In this way a form of consciousness arises in the dominated. This consciousness is that of the one who recognizes another as master and recognizes himself as his slave. Therefore, he does not manage to form a self-consciousness as such, but assumes himself from a logic in which the gaze of the master prevails. This constitutes the essence of the dialectic of master and slave.

master and the evolution of slaves depicting the dialectic of master and slave

All this has important repercussions on production. In this, the master does not come into contact with the raw material, or “the thing”, that the slave transforms with his work. In turn, the slave comes into contact with it only to transform it, but it is not his, nor is it intended for consumption. Like the worker who produces bricks, but has no home.

Masters and slaves

Thus, what Hegel proposes is that the dialectic of history is the dialectic of master and slave. Since the beginning of history there have been rulers and dominated. A recognized entity, the master, and a recognizing entity, the slave. That slave ceases to be an autonomous entity and becomes something reified by the master.

Due to this dominance, the master coerces the slave and forces him to work for him. Said work is not a creative process of the slave, but an imposition that makes him an object of work. However, the master ends up depending on the slave for his own survival. And there is always a moment in which the roles are reversed, since the slave is indispensable for the master, but this is not so for the slave.

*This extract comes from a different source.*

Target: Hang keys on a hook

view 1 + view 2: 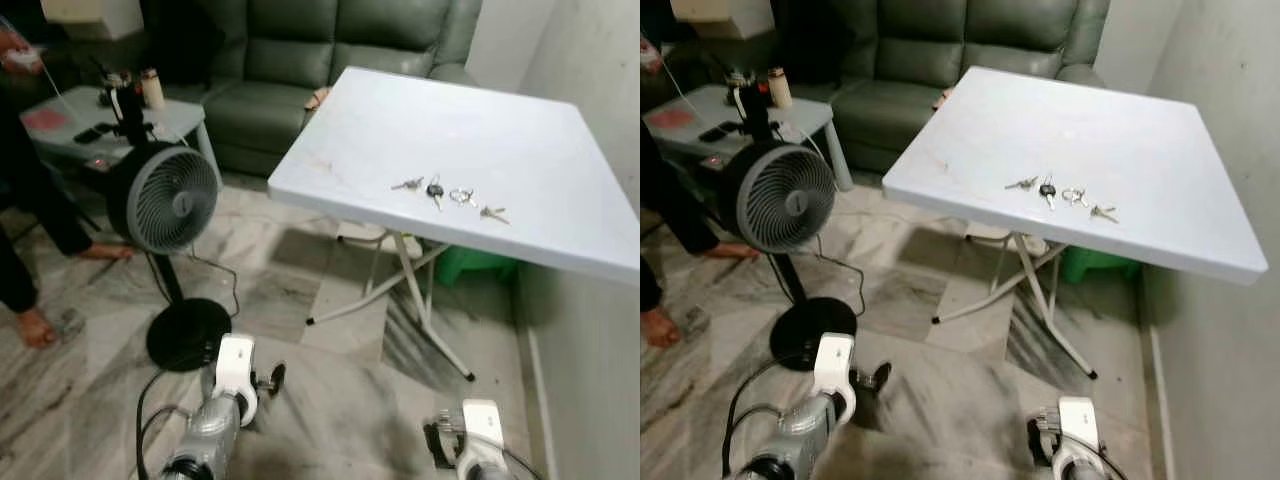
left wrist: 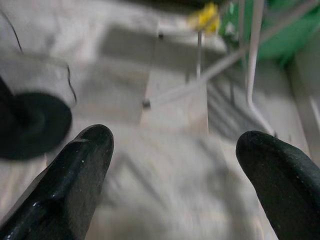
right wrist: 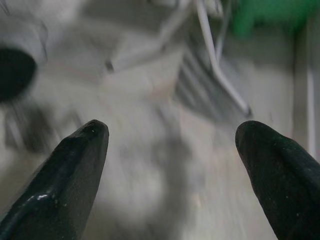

ball with shackles representing the dialectic of master and slave

In other words, as the slave creates more and more sophisticated products, through his own creativity, he begins to see himself reflected in the products he created. Thus, he realizes that the world around him was created by his own hands, so the slave is no longer alienated from his own work and achieves self-awareness. While the master, on the other hand, has become totally dependent on the products created by his slave. This is how the master is then enslaved by the work of his slave.

The dialectic of the master and the slave is a concept that marked a before and after in the history of philosophy. It laid the foundations that, no matter how much they have been revised and reinterpreted, essentially maintain their validity.